Another technical solution of the silencer according to the patent CZ 297930 B6 comprises an inlet opening and a cylindrical shell provided with an outlet pipe at the opposite end. Its essence is that the cylindrical shell is divided into at least four working sections comprising axially arranged in particular damping elements, expansion chambers, vortex chamber, a pair of tubular resonator assemblies and opening, rectifying and accumulating elements and delimited by at least three transverse baffles, in the outlet pipe, the cylindrical shell is provided with an inlet section loosely encircling its first working section provided with exhaust gas inlet openings, the inlet section being secured to the surface of the cylindrical shell. The disadvantages of this solution (in principle completely different from our invention) are that the flue gas stream carrying the noise wave cannot achieve its shifting of the noise wave by λ / 2 because after passing through the first resonator the two streams in the mixing space of the second working section this does not shift the noise wave after passing through the second resonator by λ / 2 in total, but only by λ / 4 and the wavelength is shifted (delayed) by π / 2. The effects of both resonators are not added together and there is no mirror effect in the mixing chamber. The original and delayed phases do not go against each other with a delay of a whole π and a shift of λ / 2.

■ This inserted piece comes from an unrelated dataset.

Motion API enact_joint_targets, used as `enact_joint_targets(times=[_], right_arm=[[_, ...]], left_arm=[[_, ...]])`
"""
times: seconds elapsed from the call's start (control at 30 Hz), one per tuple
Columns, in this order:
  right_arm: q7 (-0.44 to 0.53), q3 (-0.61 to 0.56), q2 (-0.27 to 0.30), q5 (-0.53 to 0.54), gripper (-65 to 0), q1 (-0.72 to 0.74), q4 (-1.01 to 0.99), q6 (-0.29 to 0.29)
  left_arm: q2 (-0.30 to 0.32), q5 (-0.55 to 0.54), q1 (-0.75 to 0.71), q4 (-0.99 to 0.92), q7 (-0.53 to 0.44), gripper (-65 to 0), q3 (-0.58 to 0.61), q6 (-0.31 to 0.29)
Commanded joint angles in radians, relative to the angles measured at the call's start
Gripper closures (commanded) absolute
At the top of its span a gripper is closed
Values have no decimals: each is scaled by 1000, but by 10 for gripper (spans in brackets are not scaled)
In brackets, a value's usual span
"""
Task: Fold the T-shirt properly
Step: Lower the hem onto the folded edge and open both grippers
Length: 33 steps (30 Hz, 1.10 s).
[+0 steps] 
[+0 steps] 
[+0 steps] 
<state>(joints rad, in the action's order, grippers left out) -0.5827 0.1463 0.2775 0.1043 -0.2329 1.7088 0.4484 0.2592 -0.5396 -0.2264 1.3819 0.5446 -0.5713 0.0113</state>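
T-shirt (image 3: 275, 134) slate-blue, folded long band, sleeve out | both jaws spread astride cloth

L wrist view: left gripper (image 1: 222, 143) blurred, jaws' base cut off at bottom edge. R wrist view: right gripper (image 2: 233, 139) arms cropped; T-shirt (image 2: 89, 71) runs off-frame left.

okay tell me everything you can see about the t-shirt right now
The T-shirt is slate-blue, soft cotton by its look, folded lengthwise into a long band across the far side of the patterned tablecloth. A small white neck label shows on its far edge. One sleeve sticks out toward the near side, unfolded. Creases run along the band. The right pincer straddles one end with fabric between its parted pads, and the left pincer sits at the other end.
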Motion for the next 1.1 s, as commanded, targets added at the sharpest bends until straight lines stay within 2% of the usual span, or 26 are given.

Since there is no mirroring effect and therefore the noise wave is discharged, but only interfere with it, ultimately the noise attenuation, backpressure, fuel consumption, emissions and exhaust temperature do not reach the desired - expected result.

The main disadvantage of the above-mentioned structural arrangements is seen in particular in the fact that the noise waves are longitudinal oscillations, ie densification and dilution of the medium of the medium. The noise intensity corresponds to the amount of noise energy that passes per 1 cm ² perpendicular to the current direction. The noise intensity thus defined depends on the amplitude quadrate and the quadrate of the frequencies of the partial noise wave complex, on the density of the carrier medium (medium) and the speed of sound therein. also at its temperature - as the temperature of the medium decreases, the noise decreases. The carrier medium for the exhausts of internal combustion engines is the pulsating flow of gaseous flue gases, which is led through the conduit from the engine to the free atmosphere. The pulse frequency is given by the engine speed. The noise intensity decreases as the losses increase. These can be increased by absorbing noise energy. This is accomplished by a variety of absorbent materials, such as glass, asbestos or steel wool or resonators (Helmholz-type resonators) located outside the current. Other known means of reducing exhaust noise are:

passage of noise waves through perforated walls - partitions (repeated contractions and expansions leading to noise energy reduction), further dividing the flue gas stream into several partial streams in which the phases of the partial noise waves are changed and then they are led into the mixing chamber where they interaction and thus attenuation. The phase noise of the partial noise waves is achieved by their reflection or by the direction of movement of the movement, by changing the length of the orbits.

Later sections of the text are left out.